-- Your task --
Beginning at the top of the data below, write out every line exactly until you reach the line with "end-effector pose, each", and include that line.

-- Information supplied --
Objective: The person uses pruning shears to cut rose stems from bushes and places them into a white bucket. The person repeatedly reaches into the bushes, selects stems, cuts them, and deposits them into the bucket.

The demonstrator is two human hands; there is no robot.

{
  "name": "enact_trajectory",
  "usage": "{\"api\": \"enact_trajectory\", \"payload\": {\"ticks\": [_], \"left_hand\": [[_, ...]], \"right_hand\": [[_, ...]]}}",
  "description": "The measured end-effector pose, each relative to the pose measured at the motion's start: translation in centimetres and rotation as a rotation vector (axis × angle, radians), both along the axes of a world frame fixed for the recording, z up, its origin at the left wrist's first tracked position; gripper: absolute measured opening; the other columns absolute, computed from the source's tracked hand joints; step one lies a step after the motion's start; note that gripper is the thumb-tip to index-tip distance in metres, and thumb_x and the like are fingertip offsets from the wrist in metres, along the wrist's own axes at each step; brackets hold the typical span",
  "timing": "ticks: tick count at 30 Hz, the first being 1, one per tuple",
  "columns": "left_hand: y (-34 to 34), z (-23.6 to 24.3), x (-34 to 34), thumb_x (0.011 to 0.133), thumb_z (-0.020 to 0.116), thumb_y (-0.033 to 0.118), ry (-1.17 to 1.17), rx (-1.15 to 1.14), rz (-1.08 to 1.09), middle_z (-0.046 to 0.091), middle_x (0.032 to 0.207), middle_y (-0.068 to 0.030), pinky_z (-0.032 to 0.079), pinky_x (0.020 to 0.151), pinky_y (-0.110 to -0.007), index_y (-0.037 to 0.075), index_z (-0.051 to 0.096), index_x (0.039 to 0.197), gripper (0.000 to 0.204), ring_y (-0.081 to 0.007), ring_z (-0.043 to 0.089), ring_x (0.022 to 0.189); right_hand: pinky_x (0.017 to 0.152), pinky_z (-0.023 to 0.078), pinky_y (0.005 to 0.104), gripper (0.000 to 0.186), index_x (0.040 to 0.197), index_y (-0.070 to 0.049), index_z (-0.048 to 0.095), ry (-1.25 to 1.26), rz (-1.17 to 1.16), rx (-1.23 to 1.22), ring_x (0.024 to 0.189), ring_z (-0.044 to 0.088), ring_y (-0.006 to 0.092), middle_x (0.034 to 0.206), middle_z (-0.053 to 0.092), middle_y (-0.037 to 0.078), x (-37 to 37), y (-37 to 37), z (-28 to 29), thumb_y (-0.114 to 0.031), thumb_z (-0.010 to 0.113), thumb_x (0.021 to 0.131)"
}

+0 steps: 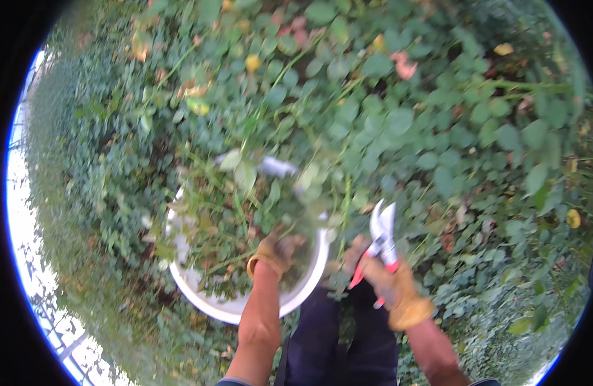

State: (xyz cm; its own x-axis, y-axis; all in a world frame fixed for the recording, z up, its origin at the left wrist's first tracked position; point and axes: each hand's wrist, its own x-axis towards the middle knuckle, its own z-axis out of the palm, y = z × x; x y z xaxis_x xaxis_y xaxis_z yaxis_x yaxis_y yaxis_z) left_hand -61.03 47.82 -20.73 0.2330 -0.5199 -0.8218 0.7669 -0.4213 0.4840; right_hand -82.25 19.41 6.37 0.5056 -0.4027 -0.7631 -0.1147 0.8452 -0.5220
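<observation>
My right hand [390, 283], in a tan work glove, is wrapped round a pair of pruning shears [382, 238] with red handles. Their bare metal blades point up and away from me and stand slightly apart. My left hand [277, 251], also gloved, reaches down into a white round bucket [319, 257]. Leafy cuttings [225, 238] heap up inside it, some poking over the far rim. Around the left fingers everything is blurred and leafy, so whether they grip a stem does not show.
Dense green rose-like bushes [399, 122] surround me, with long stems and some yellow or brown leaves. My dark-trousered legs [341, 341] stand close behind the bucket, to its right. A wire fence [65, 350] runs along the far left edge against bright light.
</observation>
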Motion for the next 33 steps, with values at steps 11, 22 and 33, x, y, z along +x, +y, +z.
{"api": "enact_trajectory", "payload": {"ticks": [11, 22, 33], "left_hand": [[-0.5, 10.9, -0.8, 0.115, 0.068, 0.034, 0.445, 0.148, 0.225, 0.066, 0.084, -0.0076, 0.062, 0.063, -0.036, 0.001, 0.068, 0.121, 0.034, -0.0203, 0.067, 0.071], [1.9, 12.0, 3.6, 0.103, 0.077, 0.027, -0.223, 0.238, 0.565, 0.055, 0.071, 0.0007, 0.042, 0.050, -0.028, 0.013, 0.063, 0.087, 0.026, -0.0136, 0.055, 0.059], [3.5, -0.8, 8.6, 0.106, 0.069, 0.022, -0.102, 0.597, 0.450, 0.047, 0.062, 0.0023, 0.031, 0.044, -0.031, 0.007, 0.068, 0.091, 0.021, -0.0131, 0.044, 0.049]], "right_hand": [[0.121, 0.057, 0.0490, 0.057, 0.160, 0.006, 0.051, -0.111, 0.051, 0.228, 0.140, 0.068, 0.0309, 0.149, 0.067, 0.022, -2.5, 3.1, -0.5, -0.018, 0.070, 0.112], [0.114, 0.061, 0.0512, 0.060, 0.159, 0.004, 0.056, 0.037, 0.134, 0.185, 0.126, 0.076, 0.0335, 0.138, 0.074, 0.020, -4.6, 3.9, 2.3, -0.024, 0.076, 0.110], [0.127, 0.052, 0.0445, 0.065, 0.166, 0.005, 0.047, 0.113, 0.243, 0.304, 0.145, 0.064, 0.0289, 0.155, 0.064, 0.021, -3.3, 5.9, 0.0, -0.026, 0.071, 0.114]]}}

-- Your solution --
Objective: The person uses pruning shears to cut rose stems from bushes and places them into a white bucket. The person repeatedly reaches into the bushes, selects stems, cuts them, and deposits them into the bucket.

The demonstrator is two human hands; there is no robot.

{
  "name": "enact_trajectory",
  "usage": "{\"api\": \"enact_trajectory\", \"payload\": {\"ticks\": [_], \"left_hand\": [[_, ...]], \"right_hand\": [[_, ...]]}}",
  "description": "The measured end-effector pose, each relative to the pose measured at the motion's start: translation in centimetres and rotation as a rotation vector (axis × angle, radians), both along the axes of a world frame fixed for the recording, z up, its origin at the left wrist's first tracked position; gripper: absolute measured opening; the other columns absolute, computed from the source's tracked hand joints; step one lies a step after the motion's start; note that gripper is the thumb-tip to index-tip distance in metres, and thumb_x and the like are fingertip offsets from the wrist in metres, along the wrist's own axes at each step; brackets hold the typical span",

That's the answer, with nothing more to add.